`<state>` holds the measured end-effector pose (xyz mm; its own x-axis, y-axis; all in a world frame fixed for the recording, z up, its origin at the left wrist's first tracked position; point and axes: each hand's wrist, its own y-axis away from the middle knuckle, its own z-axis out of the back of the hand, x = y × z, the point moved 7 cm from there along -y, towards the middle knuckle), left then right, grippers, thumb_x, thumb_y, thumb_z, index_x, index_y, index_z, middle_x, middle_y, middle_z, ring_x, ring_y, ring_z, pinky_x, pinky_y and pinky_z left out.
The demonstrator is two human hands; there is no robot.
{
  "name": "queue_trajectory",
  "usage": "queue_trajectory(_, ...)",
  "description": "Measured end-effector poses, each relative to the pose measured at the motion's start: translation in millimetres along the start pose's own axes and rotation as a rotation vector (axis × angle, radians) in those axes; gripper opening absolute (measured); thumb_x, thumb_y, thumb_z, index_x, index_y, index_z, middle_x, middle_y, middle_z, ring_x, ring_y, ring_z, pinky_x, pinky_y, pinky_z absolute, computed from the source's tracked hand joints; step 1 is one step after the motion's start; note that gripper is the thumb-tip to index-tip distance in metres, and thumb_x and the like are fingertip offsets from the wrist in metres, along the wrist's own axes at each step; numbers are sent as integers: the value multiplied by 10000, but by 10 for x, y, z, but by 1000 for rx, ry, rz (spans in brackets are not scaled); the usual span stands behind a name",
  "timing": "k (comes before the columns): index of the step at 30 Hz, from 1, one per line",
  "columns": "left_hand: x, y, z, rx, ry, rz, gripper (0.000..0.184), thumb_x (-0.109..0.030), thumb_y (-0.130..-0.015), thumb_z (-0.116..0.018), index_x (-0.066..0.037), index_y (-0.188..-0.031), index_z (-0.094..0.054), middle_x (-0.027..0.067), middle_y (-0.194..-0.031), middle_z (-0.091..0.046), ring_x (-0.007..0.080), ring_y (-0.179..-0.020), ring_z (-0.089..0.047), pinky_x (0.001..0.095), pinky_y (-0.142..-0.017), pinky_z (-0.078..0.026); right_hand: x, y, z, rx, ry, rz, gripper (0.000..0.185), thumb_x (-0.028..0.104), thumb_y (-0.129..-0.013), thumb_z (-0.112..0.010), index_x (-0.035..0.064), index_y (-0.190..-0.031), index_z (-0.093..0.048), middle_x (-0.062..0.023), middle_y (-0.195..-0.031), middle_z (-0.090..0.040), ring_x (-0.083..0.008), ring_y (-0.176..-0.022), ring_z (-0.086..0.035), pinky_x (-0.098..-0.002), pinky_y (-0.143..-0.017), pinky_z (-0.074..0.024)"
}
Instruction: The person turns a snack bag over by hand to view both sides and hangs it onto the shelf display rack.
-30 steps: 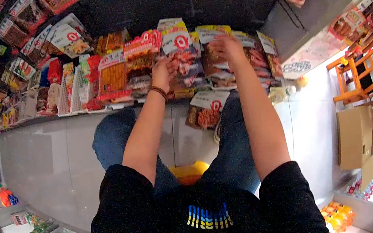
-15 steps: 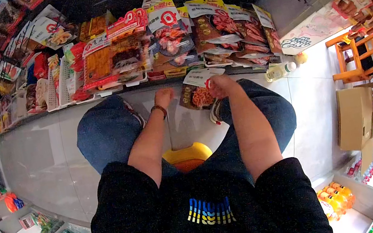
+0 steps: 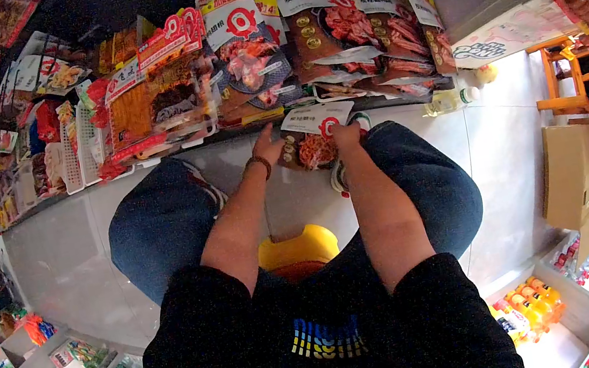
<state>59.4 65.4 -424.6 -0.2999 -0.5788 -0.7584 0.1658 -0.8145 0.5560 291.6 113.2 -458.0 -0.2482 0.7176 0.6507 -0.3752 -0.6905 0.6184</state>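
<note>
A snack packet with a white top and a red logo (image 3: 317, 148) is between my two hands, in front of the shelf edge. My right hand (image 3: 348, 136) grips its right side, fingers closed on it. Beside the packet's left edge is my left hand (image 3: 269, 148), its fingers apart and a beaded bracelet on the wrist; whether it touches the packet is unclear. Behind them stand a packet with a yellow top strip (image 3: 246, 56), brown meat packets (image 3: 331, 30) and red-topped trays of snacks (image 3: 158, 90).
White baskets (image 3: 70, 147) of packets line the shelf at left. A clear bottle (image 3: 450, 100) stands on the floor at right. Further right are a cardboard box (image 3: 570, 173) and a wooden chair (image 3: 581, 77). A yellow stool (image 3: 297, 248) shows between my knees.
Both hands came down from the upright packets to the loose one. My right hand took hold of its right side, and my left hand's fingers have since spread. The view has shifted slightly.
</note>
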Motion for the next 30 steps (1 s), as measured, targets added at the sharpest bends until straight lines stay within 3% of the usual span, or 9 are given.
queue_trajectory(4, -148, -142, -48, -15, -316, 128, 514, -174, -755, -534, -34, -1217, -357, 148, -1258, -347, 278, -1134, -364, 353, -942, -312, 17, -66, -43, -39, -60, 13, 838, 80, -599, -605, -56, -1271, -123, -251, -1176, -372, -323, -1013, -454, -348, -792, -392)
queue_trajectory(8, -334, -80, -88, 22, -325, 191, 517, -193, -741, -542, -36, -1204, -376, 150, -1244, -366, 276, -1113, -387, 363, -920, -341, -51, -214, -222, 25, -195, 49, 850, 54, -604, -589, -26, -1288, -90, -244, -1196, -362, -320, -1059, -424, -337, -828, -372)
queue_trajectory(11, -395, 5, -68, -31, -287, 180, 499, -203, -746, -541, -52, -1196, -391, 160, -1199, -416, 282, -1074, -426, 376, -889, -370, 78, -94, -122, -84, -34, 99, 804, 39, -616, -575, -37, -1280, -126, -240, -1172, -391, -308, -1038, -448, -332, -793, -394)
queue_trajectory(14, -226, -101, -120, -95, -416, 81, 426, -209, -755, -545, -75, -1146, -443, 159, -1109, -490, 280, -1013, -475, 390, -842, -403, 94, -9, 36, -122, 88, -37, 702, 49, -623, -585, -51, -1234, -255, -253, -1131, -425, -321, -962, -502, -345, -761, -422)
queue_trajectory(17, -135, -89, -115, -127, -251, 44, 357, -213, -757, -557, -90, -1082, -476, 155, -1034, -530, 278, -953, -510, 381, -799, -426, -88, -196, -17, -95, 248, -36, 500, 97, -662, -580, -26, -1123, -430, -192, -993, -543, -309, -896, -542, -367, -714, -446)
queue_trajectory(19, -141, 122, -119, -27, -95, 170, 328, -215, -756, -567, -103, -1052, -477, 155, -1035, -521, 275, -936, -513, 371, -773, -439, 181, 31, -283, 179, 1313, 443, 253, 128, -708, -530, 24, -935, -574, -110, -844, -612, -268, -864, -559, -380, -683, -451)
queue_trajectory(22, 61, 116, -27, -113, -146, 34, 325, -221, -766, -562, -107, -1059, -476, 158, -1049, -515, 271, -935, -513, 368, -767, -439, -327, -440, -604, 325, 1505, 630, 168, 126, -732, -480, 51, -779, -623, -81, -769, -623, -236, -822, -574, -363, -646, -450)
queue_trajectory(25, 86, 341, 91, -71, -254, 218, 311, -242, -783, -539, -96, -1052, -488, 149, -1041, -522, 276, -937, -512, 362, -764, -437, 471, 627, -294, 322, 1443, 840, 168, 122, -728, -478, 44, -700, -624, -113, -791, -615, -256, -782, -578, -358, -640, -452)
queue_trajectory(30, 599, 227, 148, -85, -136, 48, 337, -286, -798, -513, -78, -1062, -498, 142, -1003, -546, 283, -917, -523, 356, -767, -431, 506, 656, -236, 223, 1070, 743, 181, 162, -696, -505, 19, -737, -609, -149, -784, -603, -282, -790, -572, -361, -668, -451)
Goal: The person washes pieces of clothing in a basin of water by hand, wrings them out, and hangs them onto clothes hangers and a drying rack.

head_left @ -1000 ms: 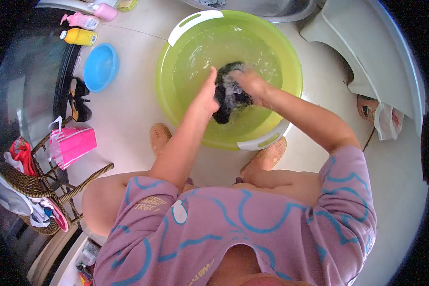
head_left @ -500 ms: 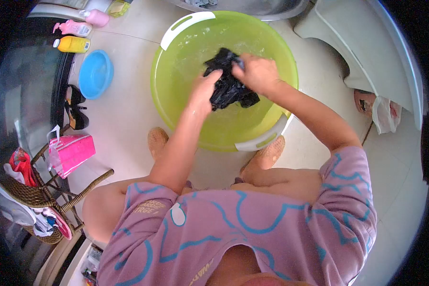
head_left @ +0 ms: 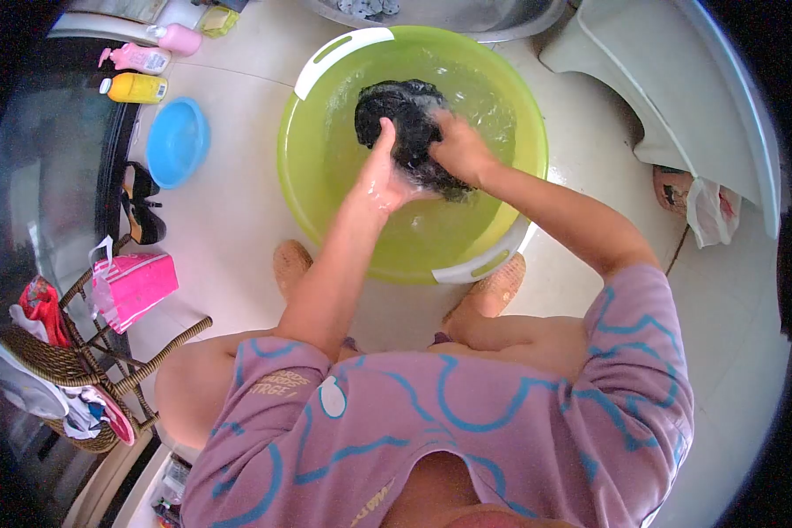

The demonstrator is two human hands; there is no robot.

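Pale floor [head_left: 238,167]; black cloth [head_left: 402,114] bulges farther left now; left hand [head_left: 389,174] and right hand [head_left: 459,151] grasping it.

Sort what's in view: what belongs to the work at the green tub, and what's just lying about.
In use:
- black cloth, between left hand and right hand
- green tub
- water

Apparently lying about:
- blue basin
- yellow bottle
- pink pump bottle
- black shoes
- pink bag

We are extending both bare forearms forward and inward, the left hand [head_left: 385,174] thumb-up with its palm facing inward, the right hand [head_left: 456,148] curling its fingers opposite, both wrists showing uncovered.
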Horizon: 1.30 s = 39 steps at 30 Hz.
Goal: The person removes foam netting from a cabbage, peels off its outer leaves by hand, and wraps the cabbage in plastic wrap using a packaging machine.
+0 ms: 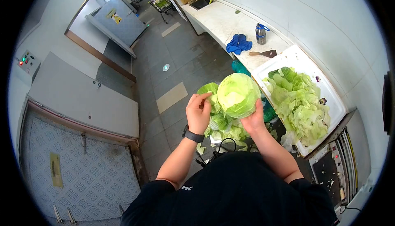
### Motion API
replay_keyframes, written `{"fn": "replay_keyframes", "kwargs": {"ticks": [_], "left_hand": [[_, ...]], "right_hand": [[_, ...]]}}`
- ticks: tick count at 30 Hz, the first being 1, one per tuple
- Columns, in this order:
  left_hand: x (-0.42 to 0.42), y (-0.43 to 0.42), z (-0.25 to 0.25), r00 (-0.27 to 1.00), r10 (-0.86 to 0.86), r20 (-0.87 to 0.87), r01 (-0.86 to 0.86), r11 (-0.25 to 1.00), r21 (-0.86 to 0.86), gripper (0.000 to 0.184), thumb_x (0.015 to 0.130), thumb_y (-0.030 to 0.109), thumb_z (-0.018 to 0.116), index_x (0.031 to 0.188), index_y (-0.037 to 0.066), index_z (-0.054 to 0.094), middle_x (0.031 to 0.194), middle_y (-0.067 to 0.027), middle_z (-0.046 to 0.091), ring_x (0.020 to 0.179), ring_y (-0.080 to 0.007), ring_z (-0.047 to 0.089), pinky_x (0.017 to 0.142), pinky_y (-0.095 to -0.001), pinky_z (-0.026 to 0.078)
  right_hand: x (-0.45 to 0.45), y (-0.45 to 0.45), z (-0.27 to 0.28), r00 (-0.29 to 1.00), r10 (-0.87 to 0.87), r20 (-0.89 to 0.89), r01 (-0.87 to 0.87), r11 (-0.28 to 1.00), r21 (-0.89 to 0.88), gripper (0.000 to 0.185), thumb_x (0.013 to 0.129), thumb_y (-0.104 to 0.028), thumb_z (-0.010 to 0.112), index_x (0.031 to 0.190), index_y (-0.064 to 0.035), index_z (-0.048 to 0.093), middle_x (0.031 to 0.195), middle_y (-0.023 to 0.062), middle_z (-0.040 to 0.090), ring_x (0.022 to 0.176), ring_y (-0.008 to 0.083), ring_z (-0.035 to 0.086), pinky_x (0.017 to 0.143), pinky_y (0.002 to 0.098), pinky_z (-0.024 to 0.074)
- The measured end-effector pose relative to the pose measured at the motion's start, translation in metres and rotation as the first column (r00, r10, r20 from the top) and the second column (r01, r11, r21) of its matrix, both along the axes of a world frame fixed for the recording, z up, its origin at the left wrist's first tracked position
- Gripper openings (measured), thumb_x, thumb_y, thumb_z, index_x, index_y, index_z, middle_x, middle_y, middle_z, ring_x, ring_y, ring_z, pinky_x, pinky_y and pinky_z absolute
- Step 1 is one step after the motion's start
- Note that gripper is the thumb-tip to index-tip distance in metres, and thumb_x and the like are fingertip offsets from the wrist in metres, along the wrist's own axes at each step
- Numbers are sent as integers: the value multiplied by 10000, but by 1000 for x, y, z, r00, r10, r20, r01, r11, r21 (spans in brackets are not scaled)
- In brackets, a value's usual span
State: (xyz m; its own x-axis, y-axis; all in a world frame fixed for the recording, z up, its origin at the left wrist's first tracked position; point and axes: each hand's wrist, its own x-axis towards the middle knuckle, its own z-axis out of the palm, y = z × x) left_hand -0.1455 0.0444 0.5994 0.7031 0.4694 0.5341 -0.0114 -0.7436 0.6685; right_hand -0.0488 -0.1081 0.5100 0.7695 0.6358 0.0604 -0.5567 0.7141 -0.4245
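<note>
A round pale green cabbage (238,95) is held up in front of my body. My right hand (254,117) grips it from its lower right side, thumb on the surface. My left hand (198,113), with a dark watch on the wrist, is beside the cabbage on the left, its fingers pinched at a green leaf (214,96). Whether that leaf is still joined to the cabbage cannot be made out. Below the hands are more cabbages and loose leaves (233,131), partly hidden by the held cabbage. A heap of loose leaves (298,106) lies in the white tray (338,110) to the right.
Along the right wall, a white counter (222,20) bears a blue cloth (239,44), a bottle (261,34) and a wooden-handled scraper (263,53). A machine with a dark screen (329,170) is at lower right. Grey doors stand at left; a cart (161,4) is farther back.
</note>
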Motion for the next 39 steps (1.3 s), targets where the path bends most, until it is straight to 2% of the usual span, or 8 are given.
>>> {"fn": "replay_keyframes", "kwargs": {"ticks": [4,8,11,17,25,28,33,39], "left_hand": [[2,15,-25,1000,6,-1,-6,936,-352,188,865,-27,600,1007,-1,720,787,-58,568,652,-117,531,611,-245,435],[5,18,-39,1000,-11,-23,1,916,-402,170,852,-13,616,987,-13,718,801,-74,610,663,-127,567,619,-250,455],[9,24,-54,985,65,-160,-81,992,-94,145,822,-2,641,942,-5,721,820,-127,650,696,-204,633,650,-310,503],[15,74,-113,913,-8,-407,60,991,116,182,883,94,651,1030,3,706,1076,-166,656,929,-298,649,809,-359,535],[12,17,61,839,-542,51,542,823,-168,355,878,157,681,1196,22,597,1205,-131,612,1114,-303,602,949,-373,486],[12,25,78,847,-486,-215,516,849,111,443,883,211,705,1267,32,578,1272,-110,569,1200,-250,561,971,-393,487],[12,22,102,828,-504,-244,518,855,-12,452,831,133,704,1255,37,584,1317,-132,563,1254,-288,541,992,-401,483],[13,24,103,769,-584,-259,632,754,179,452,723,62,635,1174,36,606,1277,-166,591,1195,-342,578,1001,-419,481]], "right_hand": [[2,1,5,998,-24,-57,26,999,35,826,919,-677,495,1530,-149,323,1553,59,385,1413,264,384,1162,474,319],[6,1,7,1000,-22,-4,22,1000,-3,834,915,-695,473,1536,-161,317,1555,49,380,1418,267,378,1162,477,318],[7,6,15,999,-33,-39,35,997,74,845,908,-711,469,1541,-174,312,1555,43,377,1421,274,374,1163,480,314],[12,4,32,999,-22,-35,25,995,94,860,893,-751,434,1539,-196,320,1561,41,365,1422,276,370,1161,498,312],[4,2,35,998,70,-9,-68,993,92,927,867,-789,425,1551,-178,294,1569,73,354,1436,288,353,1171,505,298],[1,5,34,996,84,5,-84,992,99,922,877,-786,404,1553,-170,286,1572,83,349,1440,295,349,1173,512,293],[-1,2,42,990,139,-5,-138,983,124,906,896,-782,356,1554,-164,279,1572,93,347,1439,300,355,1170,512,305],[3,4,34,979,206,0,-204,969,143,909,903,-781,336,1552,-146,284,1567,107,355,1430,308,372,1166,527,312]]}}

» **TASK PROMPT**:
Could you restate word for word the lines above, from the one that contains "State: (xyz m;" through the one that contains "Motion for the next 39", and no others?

» **SOLUTION FOR THIS TASK**:
State: (xyz m; its own x-axis, y-axis; all in a world frame fixed for the recording, z up, its origin at the left wrist's first tracked position; point and axes: each hand's wrist, its own x-axis towards the middle knuckle, its own z-axis out of the palm, y = z × x) left_hand -0.1455 0.0444 0.5994 0.7031 0.4694 0.5341 -0.0114 -0.7436 0.6685; right_hand -0.0488 -0.1081 0.5100 0.7695 0.6358 0.0604 -0.5567 0.7141 -0.4245
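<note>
A round pale green cabbage (238,95) is held up in front of my body. My right hand (254,117) grips it from its lower right side, thumb on the surface. My left hand (198,113), with a dark watch on the wrist, is beside the cabbage on the left, its fingers pinched at a green leaf (214,96). Whether that leaf is still joined to the cabbage cannot be made out. Below the hands are more cabbages and loose leaves (233,131), partly hidden by the held cabbage. A heap of loose leaves (298,106) lies in the white tray (338,110) to the right.
Along the right wall, a white counter (222,20) bears a blue cloth (239,44), a bottle (261,34) and a wooden-handled scraper (263,53). A machine with a dark screen (329,170) is at lower right. Grey doors stand at left; a cart (161,4) is farther back.
</note>
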Motion for the next 39 steps (1.3 s), targets where the path bends most, until it is straight to 2% of the usual span, or 8 are given.

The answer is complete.